I was listening to Episode 16 of the Entreprogrammers podcast this morning and one of their conversations really got to me.
They were talking about how developers expect to get everything for free, and I think this really is true, even for me.
Deep down I think this is because we are all creators at heart. Whether you’re working on an open-source project, working for a big company, or just writing some code in your spare time, what we are really doing is creating something for someone else to use.
Since we are creating something for someone else, we feel like the tools we use to “provide the world with our greatness” should be free. Let us make the world a better place, right?
But the thing is, someone has to be making tools for us to use to create, and we have to support them in order for our lives to be easier. In fact, these people probably feel the same way. They’re spending their time creating something for someone else to use.
In the end, we all want to get paid. I’ve got a day job to make money, and I like to work on side-projects (hopefully to make money).
And one more note to mention is that your employer likes productivity. If they can spend $20 or even a few hundred dollars to save you time, they are actually making money if it increases your productivity. So don’t be afraid to ask your boss or IT department to buy something for you, I’m sure they’ll be more than happy to if you explain the pros and how much time it can save you.
So, here’s my challenge:
Spend some money today.
Pick one or two of the things that really help you, and contribute some monetary investment into them, even if it’s only $10 or $20. Let me know who you supported and why in the comments below.

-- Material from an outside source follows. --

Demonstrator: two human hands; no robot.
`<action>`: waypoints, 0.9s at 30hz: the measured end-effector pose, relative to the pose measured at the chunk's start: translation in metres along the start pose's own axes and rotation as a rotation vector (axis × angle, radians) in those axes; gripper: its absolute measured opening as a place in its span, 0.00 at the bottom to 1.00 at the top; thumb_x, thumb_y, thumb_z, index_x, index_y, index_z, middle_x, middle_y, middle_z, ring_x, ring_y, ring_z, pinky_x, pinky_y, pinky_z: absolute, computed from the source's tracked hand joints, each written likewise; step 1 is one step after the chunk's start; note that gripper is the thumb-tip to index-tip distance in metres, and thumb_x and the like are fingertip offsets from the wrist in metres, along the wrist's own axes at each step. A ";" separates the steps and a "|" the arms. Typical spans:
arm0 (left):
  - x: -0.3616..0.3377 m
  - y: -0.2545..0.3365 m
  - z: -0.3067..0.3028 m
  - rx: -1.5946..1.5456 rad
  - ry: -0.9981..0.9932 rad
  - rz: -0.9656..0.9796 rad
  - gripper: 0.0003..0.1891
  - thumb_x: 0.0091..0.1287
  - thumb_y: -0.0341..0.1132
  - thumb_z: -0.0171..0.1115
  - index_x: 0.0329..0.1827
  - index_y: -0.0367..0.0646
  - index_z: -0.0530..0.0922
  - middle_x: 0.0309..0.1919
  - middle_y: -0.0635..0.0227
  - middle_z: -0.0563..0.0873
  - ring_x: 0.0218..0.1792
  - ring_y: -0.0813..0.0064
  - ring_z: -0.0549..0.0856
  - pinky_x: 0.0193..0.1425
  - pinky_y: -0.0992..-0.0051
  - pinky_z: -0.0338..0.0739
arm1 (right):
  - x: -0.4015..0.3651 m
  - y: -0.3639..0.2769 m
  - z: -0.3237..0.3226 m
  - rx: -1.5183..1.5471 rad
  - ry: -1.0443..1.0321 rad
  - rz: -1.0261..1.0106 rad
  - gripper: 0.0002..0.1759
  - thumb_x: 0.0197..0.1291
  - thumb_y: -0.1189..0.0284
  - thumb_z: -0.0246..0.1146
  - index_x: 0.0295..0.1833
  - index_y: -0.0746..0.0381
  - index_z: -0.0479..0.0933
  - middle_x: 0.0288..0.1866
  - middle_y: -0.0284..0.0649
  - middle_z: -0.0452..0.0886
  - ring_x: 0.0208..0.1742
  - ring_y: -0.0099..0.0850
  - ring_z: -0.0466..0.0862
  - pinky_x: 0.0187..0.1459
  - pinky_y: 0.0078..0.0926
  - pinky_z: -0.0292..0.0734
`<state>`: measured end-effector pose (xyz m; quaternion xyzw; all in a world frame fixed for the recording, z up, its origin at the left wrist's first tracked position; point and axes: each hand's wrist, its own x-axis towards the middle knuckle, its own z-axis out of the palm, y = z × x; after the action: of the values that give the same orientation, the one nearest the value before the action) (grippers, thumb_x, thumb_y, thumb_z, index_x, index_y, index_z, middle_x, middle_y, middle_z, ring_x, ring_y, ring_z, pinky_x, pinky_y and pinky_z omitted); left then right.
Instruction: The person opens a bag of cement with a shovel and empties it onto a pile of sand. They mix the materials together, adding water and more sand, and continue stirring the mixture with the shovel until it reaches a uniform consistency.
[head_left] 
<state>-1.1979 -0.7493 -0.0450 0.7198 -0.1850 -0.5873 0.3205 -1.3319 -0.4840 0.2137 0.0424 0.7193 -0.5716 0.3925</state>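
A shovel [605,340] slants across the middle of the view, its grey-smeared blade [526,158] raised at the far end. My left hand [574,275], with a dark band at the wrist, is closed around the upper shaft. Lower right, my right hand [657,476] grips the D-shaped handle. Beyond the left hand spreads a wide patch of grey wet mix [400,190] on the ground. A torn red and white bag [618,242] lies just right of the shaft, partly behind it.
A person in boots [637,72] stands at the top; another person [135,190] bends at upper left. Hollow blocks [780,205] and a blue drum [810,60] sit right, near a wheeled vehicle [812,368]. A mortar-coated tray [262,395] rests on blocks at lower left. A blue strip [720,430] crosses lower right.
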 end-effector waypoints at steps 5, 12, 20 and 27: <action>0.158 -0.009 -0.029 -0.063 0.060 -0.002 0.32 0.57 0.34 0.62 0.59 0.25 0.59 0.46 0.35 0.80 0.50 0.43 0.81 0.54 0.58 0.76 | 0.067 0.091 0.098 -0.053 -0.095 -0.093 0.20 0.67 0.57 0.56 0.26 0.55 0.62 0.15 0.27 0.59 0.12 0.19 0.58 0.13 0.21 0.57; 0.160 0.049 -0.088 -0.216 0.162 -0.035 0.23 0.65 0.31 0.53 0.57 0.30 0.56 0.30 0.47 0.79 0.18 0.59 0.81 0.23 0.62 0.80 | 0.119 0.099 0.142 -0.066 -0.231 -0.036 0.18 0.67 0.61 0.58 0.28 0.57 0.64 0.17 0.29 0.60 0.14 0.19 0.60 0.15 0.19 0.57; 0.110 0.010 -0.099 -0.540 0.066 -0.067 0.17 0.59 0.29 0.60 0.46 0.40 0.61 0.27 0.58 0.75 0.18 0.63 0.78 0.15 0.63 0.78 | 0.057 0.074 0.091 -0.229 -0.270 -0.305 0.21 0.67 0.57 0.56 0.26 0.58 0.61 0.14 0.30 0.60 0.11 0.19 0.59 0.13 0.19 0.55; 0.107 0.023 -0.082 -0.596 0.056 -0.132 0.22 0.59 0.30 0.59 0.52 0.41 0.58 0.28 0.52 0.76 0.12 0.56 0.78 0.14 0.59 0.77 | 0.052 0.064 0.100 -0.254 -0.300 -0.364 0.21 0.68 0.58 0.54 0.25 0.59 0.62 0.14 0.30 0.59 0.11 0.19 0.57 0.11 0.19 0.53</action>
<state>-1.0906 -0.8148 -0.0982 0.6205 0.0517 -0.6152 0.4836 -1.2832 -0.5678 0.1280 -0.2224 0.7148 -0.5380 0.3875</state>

Here’s what I bought today:
Bought Nathan Barry’s book Authority – $99
I’ve been reading Nathan Barry’s blog for a long time, and it’s what finally got me off my ass to begin writing this blog and I’m thinking of writing a book. That’s $99 well spent in my opinion, plus the book has some really great advice that I think is going to help me along my journey.
Had my employer buy the Sublime Text SFTP Plugin – $20
I’ve been using this plugin for 3 years. I was still on the free trial and get a popup window asking me to buy about every 5 file saves. Not only is that annoying, but if I haven’t gotten $20 worth of value out of this in 3 years, I would have deleted it by now. This plugin drastically improves my productivity at work, so I talked to my IT manager and had them buy me a license.
Reached out to Derick Bailey to send him a monetary thank you – $20
I finally paid for Adobe Creative Cloud – $49/month
Let’s be real for a minute. I’m pretty sure that the Adobe software suite is probably one of the most stolen pieces of software in history. In fact, I was admittedly on that bandwagon. After all I’m a developer, and I probably don’t use the suite as much as designers. However, there is no doubt in my mind that this software is amazing, and I’ve started to use it more and more. So I bit the bullet and signed up for their full product line at $49/month.
Now, I probably went a little overboard for one day, but you get the point. These are all people or software that have contributed to my personal development as a programmer.
What are you waiting for? Get out there and spend some money to show someone you support them or their product.